While every due diligence process is unique, there are common steps you need to take to properly evaluate the asset to be acquired.

  1. Before Executing the Purchase Agreement

A surprisingly large amount of due diligence in the oil and gas industry can take place before the purchase agreement is executed – even before the first meeting with the current asset holder. This initial due diligence can involve any or all of the following activities:

  • Review the sales brochure or bid package for the property, often with the help of a broker or agent

  • Review the public production history, regulatory filings and review key documents to estimate the size of reserves, capital expenditure requirements, rate of return, and other key metrics to determine the profitability of the transaction

  • Research any pertinent information about the seller, including news articles, press releases, SEC filings, earnings reports, and litigation history

If this initial investigation proves positive without uncovering any major issues, you can then proceed to sign a purchase agreement – and progress to more detailed pre-closing due diligence.

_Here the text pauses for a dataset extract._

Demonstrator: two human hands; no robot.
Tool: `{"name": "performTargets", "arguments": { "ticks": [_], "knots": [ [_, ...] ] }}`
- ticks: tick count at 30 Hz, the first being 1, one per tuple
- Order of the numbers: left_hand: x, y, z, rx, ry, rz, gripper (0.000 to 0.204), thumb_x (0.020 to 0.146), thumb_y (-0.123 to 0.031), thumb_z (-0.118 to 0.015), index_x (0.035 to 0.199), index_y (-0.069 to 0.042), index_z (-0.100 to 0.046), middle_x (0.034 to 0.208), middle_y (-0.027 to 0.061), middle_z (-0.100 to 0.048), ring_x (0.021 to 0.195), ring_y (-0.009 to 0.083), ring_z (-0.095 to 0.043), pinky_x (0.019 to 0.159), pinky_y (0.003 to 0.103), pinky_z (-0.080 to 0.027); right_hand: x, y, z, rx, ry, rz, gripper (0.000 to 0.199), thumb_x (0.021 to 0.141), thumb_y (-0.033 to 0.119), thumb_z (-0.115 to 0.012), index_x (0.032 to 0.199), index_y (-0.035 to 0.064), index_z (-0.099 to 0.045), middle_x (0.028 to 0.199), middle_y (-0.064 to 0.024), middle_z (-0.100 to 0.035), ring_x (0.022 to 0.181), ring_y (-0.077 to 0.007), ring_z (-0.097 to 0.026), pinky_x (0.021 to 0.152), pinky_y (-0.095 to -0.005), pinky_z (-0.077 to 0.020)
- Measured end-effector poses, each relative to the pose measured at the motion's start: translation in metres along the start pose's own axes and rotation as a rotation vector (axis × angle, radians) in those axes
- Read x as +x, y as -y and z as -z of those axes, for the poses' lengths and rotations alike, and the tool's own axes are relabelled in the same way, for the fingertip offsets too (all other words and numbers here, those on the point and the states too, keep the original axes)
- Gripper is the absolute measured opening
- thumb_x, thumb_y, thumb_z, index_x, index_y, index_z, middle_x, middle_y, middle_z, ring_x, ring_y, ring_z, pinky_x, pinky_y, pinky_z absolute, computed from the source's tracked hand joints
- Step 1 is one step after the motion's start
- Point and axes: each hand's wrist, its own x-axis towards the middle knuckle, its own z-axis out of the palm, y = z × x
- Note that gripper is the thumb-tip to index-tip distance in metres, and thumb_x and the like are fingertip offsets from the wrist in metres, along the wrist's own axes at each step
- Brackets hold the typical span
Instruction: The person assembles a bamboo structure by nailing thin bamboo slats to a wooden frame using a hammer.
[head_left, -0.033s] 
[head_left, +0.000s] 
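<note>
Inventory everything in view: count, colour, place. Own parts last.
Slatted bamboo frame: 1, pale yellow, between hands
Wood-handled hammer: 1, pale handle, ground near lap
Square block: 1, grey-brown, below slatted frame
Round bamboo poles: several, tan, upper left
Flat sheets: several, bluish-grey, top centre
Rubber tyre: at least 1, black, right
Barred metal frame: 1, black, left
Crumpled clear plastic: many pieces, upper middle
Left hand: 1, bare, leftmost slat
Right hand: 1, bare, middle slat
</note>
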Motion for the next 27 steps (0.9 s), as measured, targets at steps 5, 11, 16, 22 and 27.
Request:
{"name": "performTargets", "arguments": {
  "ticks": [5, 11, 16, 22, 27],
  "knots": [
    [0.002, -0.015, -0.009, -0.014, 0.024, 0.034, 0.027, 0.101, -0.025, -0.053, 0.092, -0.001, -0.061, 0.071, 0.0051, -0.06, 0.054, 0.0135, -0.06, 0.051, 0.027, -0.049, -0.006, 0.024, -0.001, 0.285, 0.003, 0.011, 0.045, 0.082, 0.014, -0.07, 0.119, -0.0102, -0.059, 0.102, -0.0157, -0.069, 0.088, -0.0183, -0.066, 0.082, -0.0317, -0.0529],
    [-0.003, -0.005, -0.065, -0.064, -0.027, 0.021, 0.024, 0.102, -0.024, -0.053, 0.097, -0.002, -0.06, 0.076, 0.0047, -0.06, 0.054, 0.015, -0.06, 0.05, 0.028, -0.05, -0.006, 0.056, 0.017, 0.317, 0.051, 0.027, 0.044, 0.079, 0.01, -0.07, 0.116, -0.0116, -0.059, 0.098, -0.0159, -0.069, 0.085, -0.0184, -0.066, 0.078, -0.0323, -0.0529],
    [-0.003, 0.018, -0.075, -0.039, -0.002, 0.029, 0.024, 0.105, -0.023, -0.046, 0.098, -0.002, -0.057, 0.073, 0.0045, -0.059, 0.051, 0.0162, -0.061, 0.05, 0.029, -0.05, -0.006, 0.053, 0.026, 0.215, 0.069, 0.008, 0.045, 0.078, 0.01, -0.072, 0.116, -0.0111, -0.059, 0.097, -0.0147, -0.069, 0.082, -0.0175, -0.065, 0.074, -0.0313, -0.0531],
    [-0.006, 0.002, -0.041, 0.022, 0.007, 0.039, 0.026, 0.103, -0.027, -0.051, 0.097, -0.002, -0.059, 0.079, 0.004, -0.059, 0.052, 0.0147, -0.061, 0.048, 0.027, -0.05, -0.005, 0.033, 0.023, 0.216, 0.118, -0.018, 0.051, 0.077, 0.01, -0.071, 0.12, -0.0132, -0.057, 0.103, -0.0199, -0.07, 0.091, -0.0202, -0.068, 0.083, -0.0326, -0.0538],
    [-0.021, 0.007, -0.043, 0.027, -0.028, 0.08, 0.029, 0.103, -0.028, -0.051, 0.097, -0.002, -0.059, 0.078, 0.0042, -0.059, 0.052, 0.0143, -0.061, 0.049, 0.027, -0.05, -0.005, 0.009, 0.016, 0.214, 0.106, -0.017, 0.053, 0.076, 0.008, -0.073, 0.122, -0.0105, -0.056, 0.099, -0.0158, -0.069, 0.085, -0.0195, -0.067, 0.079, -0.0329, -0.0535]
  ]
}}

  1. Engineering Due Diligence

Comprehensive pre-closing due diligence is typically divided between functional groups within the organization. The first such group is engineering; petroleum engineers examine the economic viability, estimated reserves of the assets, and spend time forecasting future production potential to determine a suitable valuation for the basis of a purchase price. Production models and rigorously evaluated development options help asset planners, engineers, and economists make the right decisions. Proper due diligence in this area is the foundation of the remaining research, as it sets the bar for value. Like scratches in the paint, all the remaining due diligence research is designed to pinpoint and highlight the gaps and defects.

  1. Land Due Diligence

Land due diligence is often the most time-consuming activity of the acquisition process due to the unstructured nature of the analysis in documents. These tangible and intangible assets, particularly any instrument relating to the selling company’s interest in real property, improvements, leases, options, deeds, and assignments must be reviewed.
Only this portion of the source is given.